### EXERCISE DESCRIPTION:
From top to bottom, retype the data exactly, passing over any picture.

### DATA SEGMENT:

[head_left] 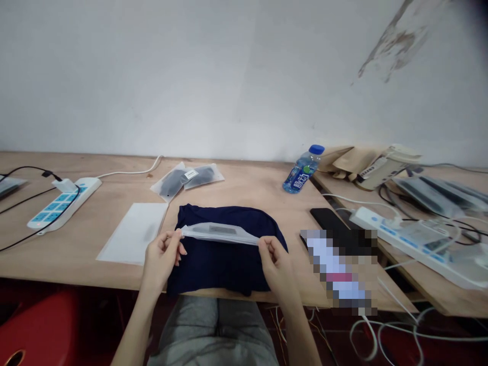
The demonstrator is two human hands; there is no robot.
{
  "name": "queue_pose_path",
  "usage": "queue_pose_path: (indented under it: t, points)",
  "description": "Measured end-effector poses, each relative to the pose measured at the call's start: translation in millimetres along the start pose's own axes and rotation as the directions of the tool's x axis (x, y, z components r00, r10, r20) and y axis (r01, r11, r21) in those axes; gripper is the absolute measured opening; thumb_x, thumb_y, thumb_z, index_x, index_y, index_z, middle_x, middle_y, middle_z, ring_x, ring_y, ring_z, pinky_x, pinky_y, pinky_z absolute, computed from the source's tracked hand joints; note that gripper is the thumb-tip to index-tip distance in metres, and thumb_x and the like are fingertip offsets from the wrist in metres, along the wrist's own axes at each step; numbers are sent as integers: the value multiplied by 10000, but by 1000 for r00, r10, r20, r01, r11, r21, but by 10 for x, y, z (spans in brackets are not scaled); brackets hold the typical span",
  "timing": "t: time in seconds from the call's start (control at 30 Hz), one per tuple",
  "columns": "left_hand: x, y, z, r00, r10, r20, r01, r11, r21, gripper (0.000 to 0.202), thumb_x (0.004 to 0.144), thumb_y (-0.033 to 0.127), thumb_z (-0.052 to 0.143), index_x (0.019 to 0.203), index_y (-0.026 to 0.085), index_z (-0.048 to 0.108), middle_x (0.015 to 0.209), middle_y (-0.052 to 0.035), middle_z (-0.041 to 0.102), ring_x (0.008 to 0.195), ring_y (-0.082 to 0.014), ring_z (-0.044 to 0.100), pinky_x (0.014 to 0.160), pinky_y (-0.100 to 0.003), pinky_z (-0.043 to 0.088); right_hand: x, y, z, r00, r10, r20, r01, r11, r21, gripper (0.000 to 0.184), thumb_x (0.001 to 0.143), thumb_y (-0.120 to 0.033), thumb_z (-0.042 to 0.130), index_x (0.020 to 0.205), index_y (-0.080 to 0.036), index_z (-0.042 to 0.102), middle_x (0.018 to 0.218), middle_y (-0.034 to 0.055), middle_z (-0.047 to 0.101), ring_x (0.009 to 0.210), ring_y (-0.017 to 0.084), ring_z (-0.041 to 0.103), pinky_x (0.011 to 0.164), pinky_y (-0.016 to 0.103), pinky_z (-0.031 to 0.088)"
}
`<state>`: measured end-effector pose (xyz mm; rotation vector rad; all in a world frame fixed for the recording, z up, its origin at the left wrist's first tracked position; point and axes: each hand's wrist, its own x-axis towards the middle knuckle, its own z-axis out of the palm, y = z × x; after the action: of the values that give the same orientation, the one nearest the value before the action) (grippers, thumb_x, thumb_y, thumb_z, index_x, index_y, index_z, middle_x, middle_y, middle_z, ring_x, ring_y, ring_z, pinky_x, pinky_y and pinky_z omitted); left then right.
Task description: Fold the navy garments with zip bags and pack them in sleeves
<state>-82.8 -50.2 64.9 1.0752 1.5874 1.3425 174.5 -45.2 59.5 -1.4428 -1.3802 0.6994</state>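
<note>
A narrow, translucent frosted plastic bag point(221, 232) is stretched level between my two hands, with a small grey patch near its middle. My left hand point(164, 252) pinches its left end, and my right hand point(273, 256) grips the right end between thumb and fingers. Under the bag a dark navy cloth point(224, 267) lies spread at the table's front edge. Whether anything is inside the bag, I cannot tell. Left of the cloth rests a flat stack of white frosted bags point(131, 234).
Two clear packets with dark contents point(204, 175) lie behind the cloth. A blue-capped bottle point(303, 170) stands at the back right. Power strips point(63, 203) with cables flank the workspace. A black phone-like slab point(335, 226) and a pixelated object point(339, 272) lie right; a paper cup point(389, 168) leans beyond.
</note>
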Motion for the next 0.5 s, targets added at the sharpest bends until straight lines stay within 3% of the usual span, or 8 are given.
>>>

### RESULT BELOW:
[head_left] 
The demonstrator is two human hands; there is no robot.
{
  "name": "queue_pose_path",
  "usage": "queue_pose_path: (indented under it: t, points)",
  "description": "Measured end-effector poses, each relative to the pose measured at the call's start: translation in millimetres along the start pose's own axes and rotation as the directions of the tool's x axis (x, y, z components r00, r10, r20) and y axis (r01, r11, r21) in those axes; gripper is the absolute measured opening; thumb_x, thumb_y, thumb_z, index_x, index_y, index_z, middle_x, middle_y, middle_z, ring_x, ring_y, ring_z, pinky_x, pinky_y, pinky_z absolute, computed from the source's tracked hand joints; note that gripper is the thumb-tip to index-tip distance in metres, and thumb_x and the like are fingertip offsets from the wrist in metres, along the wrist's own axes at each step; numbers are sent as integers: the value multiplied by 10000, but by 1000 for r00, r10, r20, r01, r11, r21, but by 10 for x, y, z (spans in brackets are not scaled); brackets hold the typical span",
  "timing": "t: time in seconds from the call's start (control at 30 Hz), one per tuple",
  "columns": "left_hand: x, y, z, r00, r10, r20, r01, r11, r21, gripper (0.000 to 0.202), thumb_x (0.004 to 0.144), thumb_y (-0.033 to 0.127), thumb_z (-0.052 to 0.143), index_x (0.019 to 0.203), index_y (-0.026 to 0.085), index_z (-0.048 to 0.108), middle_x (0.015 to 0.209), middle_y (-0.052 to 0.035), middle_z (-0.041 to 0.102), ring_x (0.008 to 0.195), ring_y (-0.082 to 0.014), ring_z (-0.044 to 0.100), pinky_x (0.014 to 0.160), pinky_y (-0.100 to 0.003), pinky_z (-0.043 to 0.088); right_hand: x, y, z, r00, r10, r20, r01, r11, r21, gripper (0.000 to 0.184), thumb_x (0.001 to 0.143), thumb_y (-0.120 to 0.033), thumb_z (-0.042 to 0.130), index_x (0.020 to 0.205), index_y (-0.080 to 0.036), index_z (-0.042 to 0.102), middle_x (0.018 to 0.218), middle_y (-0.034 to 0.055), middle_z (-0.047 to 0.101), ring_x (0.009 to 0.210), ring_y (-0.017 to 0.084), ring_z (-0.041 to 0.103), pinky_x (0.011 to 0.164), pinky_y (-0.016 to 0.103), pinky_z (-0.031 to 0.088)"
}
`<state>`: measured end-effector pose (xyz mm; rotation vector rad; all in a world frame fixed for the recording, z up, its origin at the left wrist's first tracked position; point and axes: each hand's wrist, its own x-axis towards the middle knuckle, its own z-axis out of the palm, y = z × x; after the action: of the values that give the same orientation, the one nearest the value before the action) (grippers, thumb_x, thumb_y, thumb_z, index_x, index_y, index_z, middle_x, middle_y, middle_z, ring_x, ring_y, ring_z, pinky_x, pinky_y and pinky_z omitted); left then right.
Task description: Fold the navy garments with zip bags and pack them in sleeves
<state>-82.8 -50.2 64.9 1.0752 1.5874 1.3425 174.5 -45.2 59.5 -1.4428 -1.3802 0.6994</state>
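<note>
A narrow, translucent frosted plastic bag point(221, 232) is stretched level between my two hands, with a small grey patch near its middle. My left hand point(164, 252) pinches its left end, and my right hand point(273, 256) grips the right end between thumb and fingers. Under the bag a dark navy cloth point(224, 267) lies spread at the table's front edge. Whether anything is inside the bag, I cannot tell. Left of the cloth rests a flat stack of white frosted bags point(131, 234).
Two clear packets with dark contents point(204, 175) lie behind the cloth. A blue-capped bottle point(303, 170) stands at the back right. Power strips point(63, 203) with cables flank the workspace. A black phone-like slab point(335, 226) and a pixelated object point(339, 272) lie right; a paper cup point(389, 168) leans beyond.
</note>
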Motion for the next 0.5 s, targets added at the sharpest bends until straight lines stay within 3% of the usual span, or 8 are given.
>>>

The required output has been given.